La mattina del 19 dicembre 2017 nel nostro Istituto si è tenuto un incontro per avviare un progetto le cui finalità sono far conoscere e ricercare di possibili soluzioni alimentari per la disfagia, una disfunzione dell’apparato digerente che consiste nella difficoltà di deglutire e che crea problemi al corretto transito del bolo nelle vie digestive superiori. Questa patologia spesso si manifesta come conseguenza di altri disturbi ostruttivi o motori.

Durante la riunione, nella nuovissima cucina “Progetto ’92”, la dottoressa Michela Coccia ha illustrato le caratteristiche della disfunzione e ha presentato quattro diversi menù pensati in funzione dello stadio della malattia: dieta comune, dieta solida-morbida, dieta semi-solida, dieta omogeneizzata.
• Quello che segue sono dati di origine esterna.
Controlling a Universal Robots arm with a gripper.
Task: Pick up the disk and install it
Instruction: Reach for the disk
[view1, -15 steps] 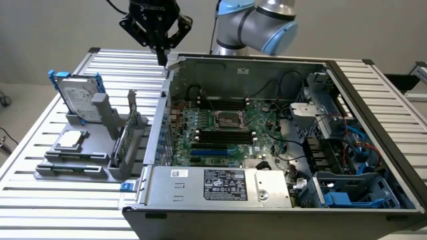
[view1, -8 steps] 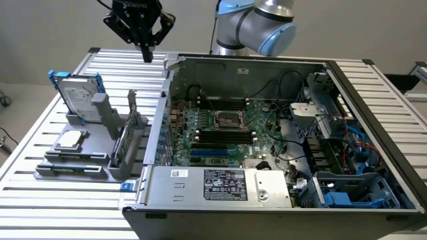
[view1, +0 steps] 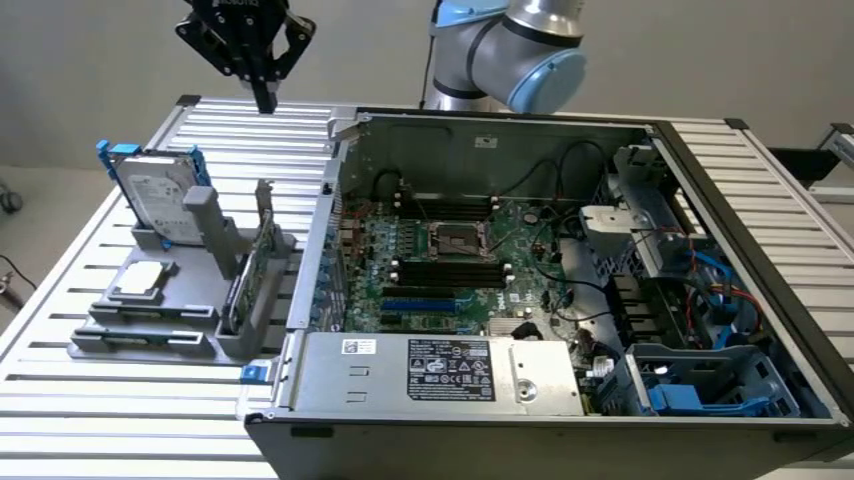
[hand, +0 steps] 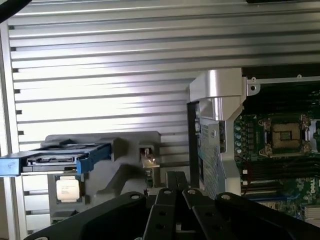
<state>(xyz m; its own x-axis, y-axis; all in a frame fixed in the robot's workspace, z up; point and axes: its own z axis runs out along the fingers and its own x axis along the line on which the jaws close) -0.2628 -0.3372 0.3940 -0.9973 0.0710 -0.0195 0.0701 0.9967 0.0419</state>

Gli alimenti adeguati e consigliati per i pasti di una persona affetta da disfagia sono: latte addensato e biscotti granulari, per la colazione; semolino, crema di riso, purè o patate lesse, per sostituire i primi ; carne macinata (in forma di polpetta o hamburger) o pesce con carni morbide, come secondo; le verdure non filamentose ben cotte o trasformate in passato, per contorno; i formaggi cremosi, la frutta frullata o ridotta in mousse, gli yogurt senza pezzi di frutta, i budini, i semifreddi o i gelati, per concludere il pasto. I flan o gli sformati devono avere una consistenza adatta alla deglutizione, come le uova; l’ olio d’oliva va usato crudo mentre i formaggi come il Grana Padano D.O.P. vanno grattugiati.

La dottoressa Coccia ha concluso il suo intervento sottolineando che la vita di un disfagico non è sempre facile, sia sul piano personale che su quello sociale”, come ha testimoniato Roberto, affetto da disfagia.

Alla fine dell’ incontro i presenti hanno potuto assaggiare una caprese e altri piatti consigliati per la disfagia in un clima di cordialità.

Il progetto prevede che sei classi del nostro Istituto, una dell’Istituto Alberghiero di Piobbico e una del “Nebbia” di Loreto inseriscano tra le loro attività scolastiche di quest’anno la realizzazione di piatti adatti a persone affette da disfagia. Queste classi, guidate dai loro insegnanti del settore enogastronomico, metteranno a disposizione anche la loro creatività per inventare nuove gustose ricette.